Un gesto di grandissima umanità, quello compiuto in Israele da Maher Ibrahim. La figlia del malato: “E’ da episodi come questi che comincia la pace”.
Maher Ibrahim (foto), infermiere arabo-israeliano, ha recitato la preghiera “Shemà Israel” per confortare un paziente ebreo ortodosso malato di Covid e in fin di vita. E’ accaduto nell’ospedale HaEmek di Afula, in Israele. Un gesto ha commosso l’opinione pubblica e anche il premier Benjamin Netanyahu, che ha ringraziato pubblicamente l’operatore sanitario.
“Io e Shlomo (questo il nome dell’uomo malato, ndr) avevamo fatto amicizia – ha raccontato l’infermiere –. So che quando l’anima esce dal corpo occorre che siano pronunciate le parole ‘Shemà Israel’, e così ho fatto. Non conosco tutta la preghiera, ma quelle parole le ho pronunciate. Abbiamo visto che le condizioni del paziente stavano peggiorando rapidamente. Per questo abbiamo avvertito i parenti che il tempo oramai stringeva. Alla figlia di Shlomo, quando è arrivata, ho detto che quelle sono state le ultime parole ascoltate dal padre. Lavoro da vent’anni in ospedale e penso che la cosa più importante sia essere umani. Siamo tutti figli di un unico Dio”.

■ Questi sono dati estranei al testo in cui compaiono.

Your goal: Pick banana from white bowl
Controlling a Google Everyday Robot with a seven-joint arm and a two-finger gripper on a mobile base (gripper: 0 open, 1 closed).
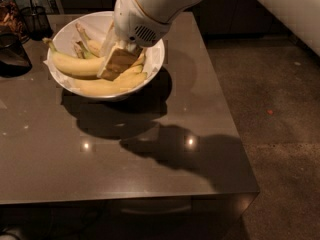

I parenti di Shlomo sono arrivati 45 minuti dopo la sua morte: “Ci hanno fatto indossare indumenti sterilizzati per potergli dare l’ultimo addio, e tutto è stato fatto con grande tatto”, ha detto la figlia Merav. Che poi, riferendosi a Ibrahim, ha aggiunto: “Quell’angelo è venuto da noi e ci ha detto di essere dispiaciuto per non aver potuto fare di più. Sapevamo che l’equipe medica si era prodigata in condizioni molto difficili. Nostro padre era ammirato dalla loro abnegazione. E’ da episodi come questi che comincia la pace”.